I was struggling because there were no resources covering it in the Japanese-speaking community.
I happened to want to add IPv6 to a Hetzner IPv4 server, so I gave it a try. By the way, adding an IPv6 address to a server that already has an IPv4 address on Hetzner costs an additional $1 per month.
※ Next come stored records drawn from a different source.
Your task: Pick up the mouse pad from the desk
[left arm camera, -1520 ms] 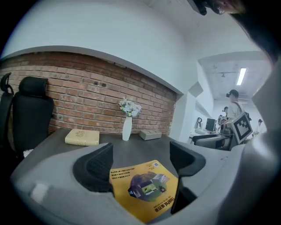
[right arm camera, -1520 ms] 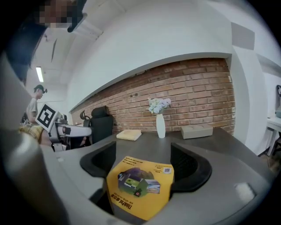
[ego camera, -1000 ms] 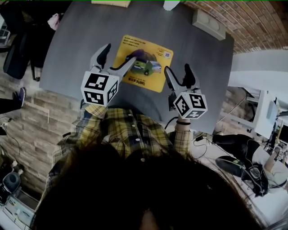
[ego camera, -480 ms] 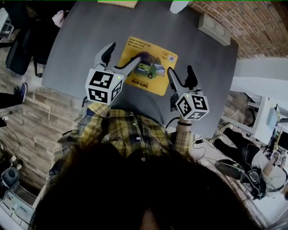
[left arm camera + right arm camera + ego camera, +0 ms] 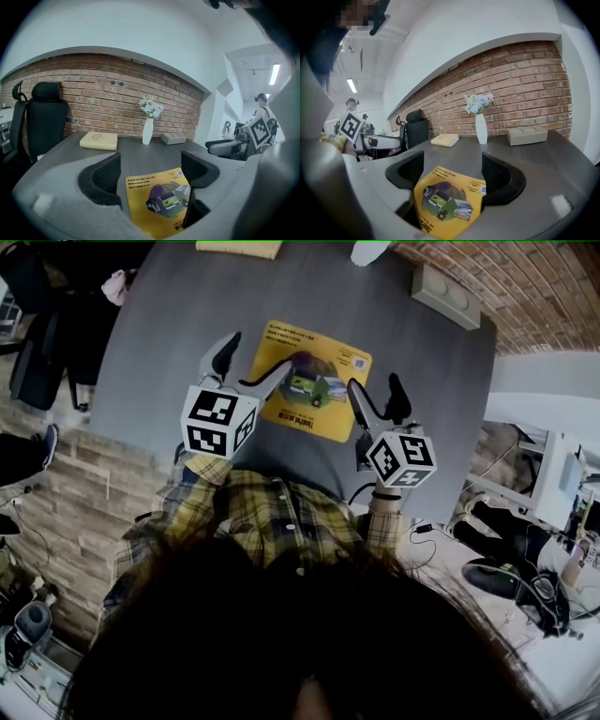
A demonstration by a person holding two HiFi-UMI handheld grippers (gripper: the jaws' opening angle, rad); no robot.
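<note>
A yellow mouse pad (image 5: 313, 379) with a printed picture lies flat on the dark grey desk (image 5: 169, 343). My left gripper (image 5: 247, 366) hovers at the pad's near left edge, jaws apart, the right jaw over the pad's edge. In the left gripper view the mouse pad (image 5: 158, 201) shows between the spread jaws of the left gripper (image 5: 152, 174). My right gripper (image 5: 374, 392) is open at the pad's near right corner. The right gripper view shows the mouse pad (image 5: 446, 200) low between the jaws of the right gripper (image 5: 452, 174). Neither gripper holds anything.
At the desk's far edge lie a tan book (image 5: 236, 247), a white vase (image 5: 367, 251) with flowers and a grey box (image 5: 445, 293). A black office chair (image 5: 44, 119) stands at the desk's left. A brick wall (image 5: 117, 101) runs behind.
Both grippers keep nearly the same pose at the pad's near edge. The head view has shifted slightly; the pad lies still.
</note>
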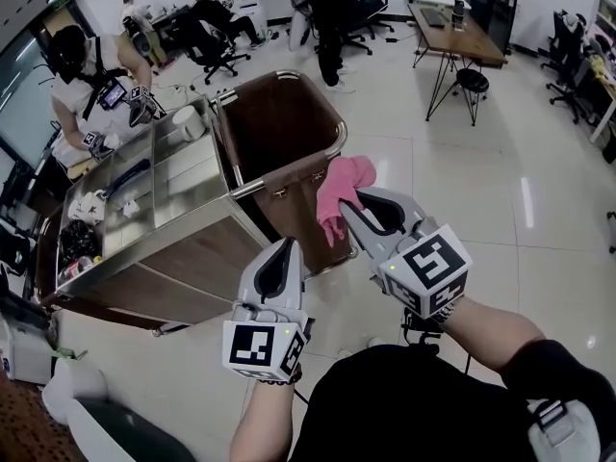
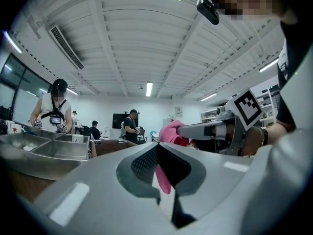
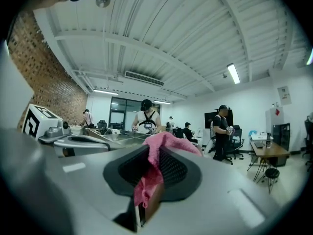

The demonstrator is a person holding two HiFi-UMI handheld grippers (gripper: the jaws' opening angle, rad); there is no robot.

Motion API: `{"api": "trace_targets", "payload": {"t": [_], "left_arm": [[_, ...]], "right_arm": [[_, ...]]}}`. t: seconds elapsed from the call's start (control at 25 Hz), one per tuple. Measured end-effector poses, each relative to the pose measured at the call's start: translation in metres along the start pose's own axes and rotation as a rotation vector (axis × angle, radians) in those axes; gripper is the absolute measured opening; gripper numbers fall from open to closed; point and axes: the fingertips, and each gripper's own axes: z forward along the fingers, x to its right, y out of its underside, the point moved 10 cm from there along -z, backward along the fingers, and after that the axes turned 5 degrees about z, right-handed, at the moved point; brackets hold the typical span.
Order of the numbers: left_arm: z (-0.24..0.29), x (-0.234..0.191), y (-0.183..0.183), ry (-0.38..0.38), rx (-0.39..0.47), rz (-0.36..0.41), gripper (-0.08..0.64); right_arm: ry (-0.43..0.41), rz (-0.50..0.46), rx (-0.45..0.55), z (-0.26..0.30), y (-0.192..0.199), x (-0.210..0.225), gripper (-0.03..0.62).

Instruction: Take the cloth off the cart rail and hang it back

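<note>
A pink cloth [image 1: 344,183] hangs from my right gripper [image 1: 350,202], which is shut on its upper part, just right of the cart's near corner. The chrome rail [image 1: 289,75] rims the brown bin of the cart; I cannot tell whether the cloth touches it. In the right gripper view the cloth [image 3: 164,142] is bunched between the pads and droops below the right gripper [image 3: 152,153]. My left gripper [image 1: 287,246] sits lower left, by the cart's side panel, shut and empty. In the left gripper view the left gripper [image 2: 157,146] points at the cloth [image 2: 171,130].
The steel cart [image 1: 154,176] holds trays and supplies on its left half. A person in white [image 1: 91,85] stands at its far side. Further back are other people, office chairs [image 1: 217,51] and a wooden desk [image 1: 457,32]. Pale tiled floor lies to the right.
</note>
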Motion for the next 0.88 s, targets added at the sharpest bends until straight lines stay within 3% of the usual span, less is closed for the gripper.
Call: {"api": "trace_targets", "payload": {"t": [0.64,0.88], "left_arm": [[0.003,0.009,-0.013,-0.005,-0.001,0.037,0.002],[0.003,0.012,-0.015,-0.006,0.002,0.016,0.003]], "right_arm": [[-0.01,-0.001,0.016,-0.013,-0.006,-0.004,0.06],[-0.007,0.0,0.023,-0.02,-0.01,-0.003,0.061]]}}
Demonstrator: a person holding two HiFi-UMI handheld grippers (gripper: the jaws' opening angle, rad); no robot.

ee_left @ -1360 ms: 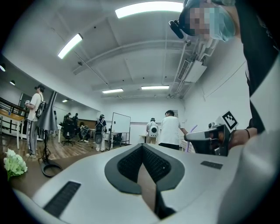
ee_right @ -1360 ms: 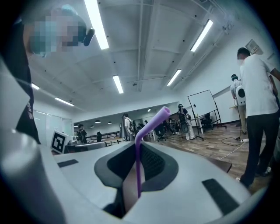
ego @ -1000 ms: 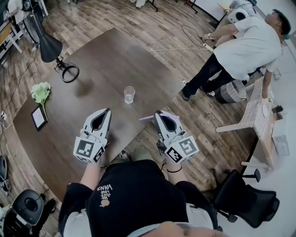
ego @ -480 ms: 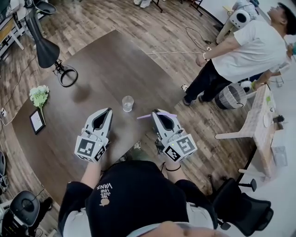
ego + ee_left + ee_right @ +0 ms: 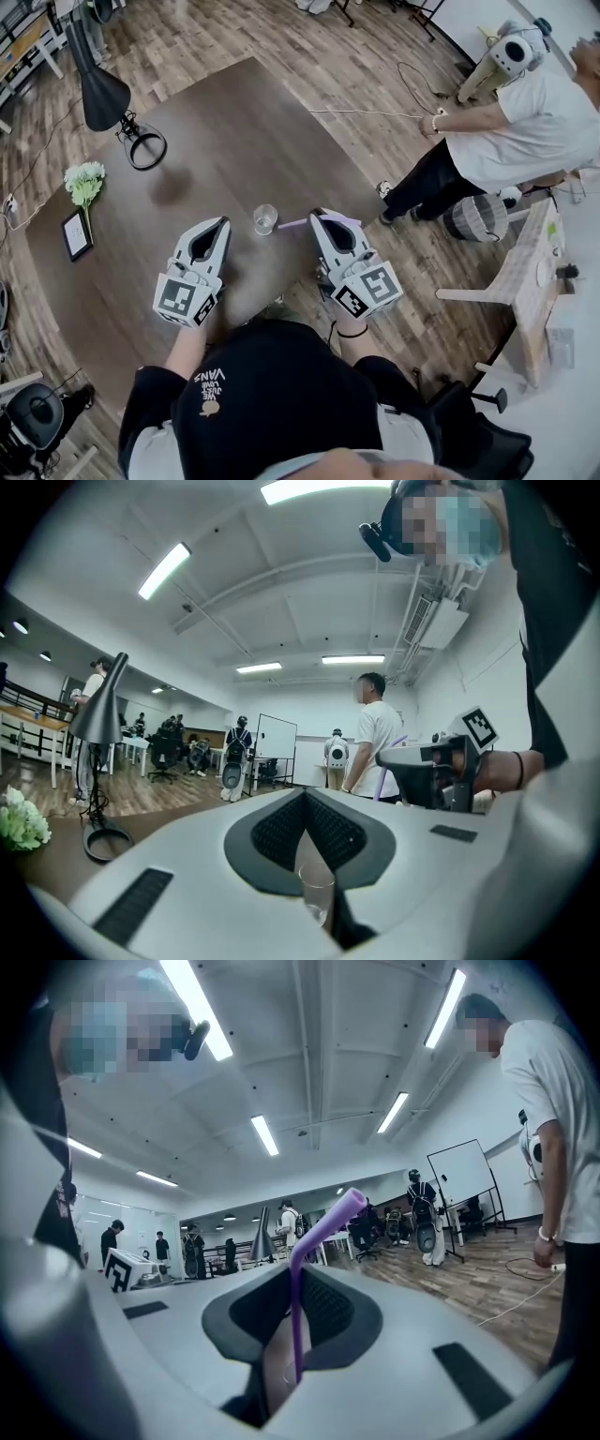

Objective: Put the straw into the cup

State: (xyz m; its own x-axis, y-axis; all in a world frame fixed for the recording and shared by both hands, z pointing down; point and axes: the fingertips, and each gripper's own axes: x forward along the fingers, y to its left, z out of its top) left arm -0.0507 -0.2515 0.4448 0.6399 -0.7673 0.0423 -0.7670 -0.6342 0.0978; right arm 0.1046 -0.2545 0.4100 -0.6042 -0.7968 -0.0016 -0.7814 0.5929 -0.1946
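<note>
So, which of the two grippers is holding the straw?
The right gripper: a purple straw is pinched between its jaws. The left gripper holds nothing.

The tabletop (image 5: 234,122) carries one clear cup (image 5: 265,218), near the edge closest to the wearer. There is one purple straw (image 5: 292,224). There are two grippers: the left gripper (image 5: 221,225) and the right gripper (image 5: 319,217). Along the left edge I count one black lamp (image 5: 101,94), one bunch of white flowers (image 5: 83,181) and one small dark frame (image 5: 78,235). One person in a white shirt (image 5: 525,131) stands on the floor beyond the right corner.
</note>
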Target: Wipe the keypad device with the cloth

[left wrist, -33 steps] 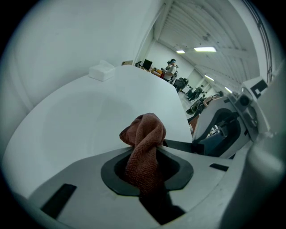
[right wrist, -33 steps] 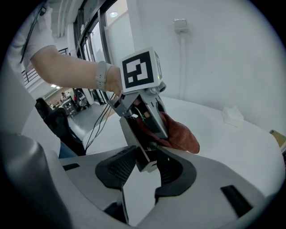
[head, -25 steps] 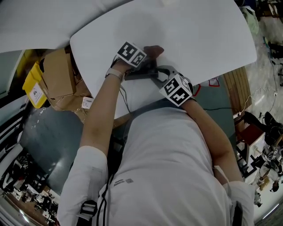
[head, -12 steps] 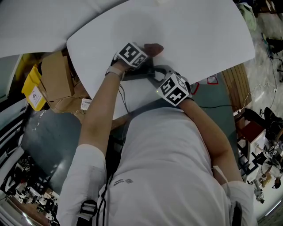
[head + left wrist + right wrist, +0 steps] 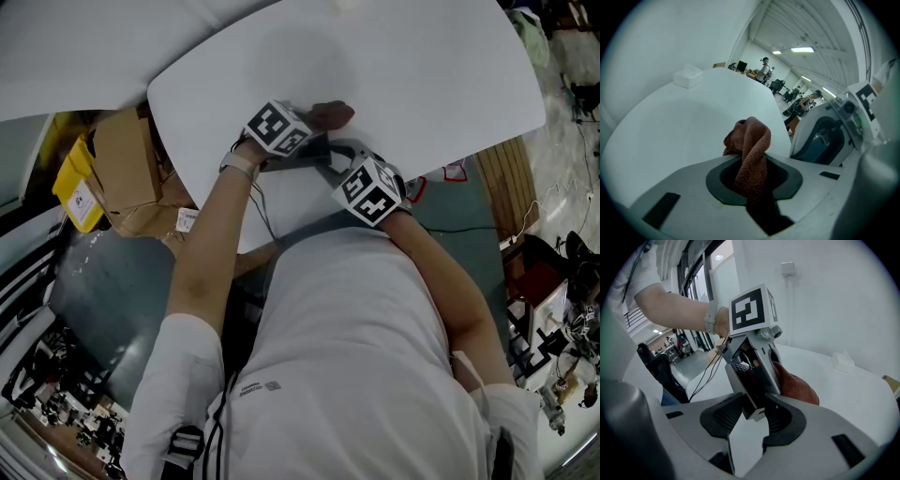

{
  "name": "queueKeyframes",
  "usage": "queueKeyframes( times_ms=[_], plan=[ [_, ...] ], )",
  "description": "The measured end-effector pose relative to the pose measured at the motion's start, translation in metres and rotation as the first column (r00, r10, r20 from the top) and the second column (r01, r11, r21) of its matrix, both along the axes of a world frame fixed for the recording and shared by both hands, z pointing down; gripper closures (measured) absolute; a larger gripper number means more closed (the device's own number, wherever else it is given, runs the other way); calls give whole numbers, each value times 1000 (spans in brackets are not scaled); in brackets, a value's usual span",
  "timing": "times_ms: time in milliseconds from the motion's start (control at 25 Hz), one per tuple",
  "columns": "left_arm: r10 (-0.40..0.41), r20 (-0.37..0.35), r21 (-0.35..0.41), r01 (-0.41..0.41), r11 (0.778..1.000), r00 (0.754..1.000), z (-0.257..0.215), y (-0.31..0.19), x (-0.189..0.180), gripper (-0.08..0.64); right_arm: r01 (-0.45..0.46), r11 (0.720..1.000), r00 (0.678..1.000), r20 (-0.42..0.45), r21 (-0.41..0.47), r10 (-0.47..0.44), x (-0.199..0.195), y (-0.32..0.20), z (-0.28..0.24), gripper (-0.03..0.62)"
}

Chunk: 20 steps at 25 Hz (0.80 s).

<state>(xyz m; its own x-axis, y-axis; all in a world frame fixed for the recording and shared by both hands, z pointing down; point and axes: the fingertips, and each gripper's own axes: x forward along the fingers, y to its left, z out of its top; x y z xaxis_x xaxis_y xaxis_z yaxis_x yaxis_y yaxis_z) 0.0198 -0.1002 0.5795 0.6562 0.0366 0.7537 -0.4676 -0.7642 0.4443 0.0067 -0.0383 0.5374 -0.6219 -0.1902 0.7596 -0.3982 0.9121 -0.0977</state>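
Right gripper (image 5: pixel 749 422): my jaws stood wide and pinched the lower end of the keypad device (image 5: pixel 751 401) between their dark pads.
Keypad device: grey with a dark face, held tilted above the counter (image 5: pixel 422 66), its far end reaching towards my left gripper (image 5: pixel 757 183); from the head view it showed as a dark bar between my two grippers.
Left gripper: my jaws were pressed together on the cloth (image 5: pixel 751 145), and a fold of it stuck up past the tips.
Cloth: reddish brown, just beside the upper part of the keypad device; I could not tell whether the two touched.
Counter: white with a rounded edge; a small white box (image 5: pixel 687 76) sat on it, well apart from my grippers.
Beside the counter: a cardboard box (image 5: pixel 122 155) and a yellow container (image 5: pixel 75 192) lay below its edge on my left.
Left wrist: I wore a pale band (image 5: pixel 710 317).
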Motion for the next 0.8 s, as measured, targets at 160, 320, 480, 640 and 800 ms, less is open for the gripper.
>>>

I thought, "They charge for IPv6 addresses...?" so I'm glad I didn't add one there.
Since it is actually an IPv6 Tunnel, you need to be careful about that point.
What's surprisingly convenient is using this route64 as a relay for VPSs with terrible response latency; if you issue this IPv6 address and use it as a relay between the SSH client and the SSH server, it becomes quite comfortable.
Trying out IPv6 Tunnel
Select "add tunnelbroker" below:
Then select the tunneling method:
I chose WireGuard because it's easy and I already had it installed on my server.
Now, add the IPv4 address of the server you want to assign IPv6 to.
In other words, this is the configuration for the WireGuard client side.
In my case, it's 91.98.169.80.
This will output the WireGuard configuration file, so all you have to do is wg-quick up conf-file.
Yes, as some of you may have noticed, the second IPv6 address in the AAAA record for this blog is the address obtained this way.
Anycast service is also available for IPv4
I had assumed it was only for IPv6 based on the service name, but it seems Anycast addresses also support IPv4. Impressive.
So, I'm thinking of trying to get an Anycast address soon.
Also, I haven't given up on obtaining an IPv4 subnet, so I'll need some time to research if there's a way to maintain it at a low cost.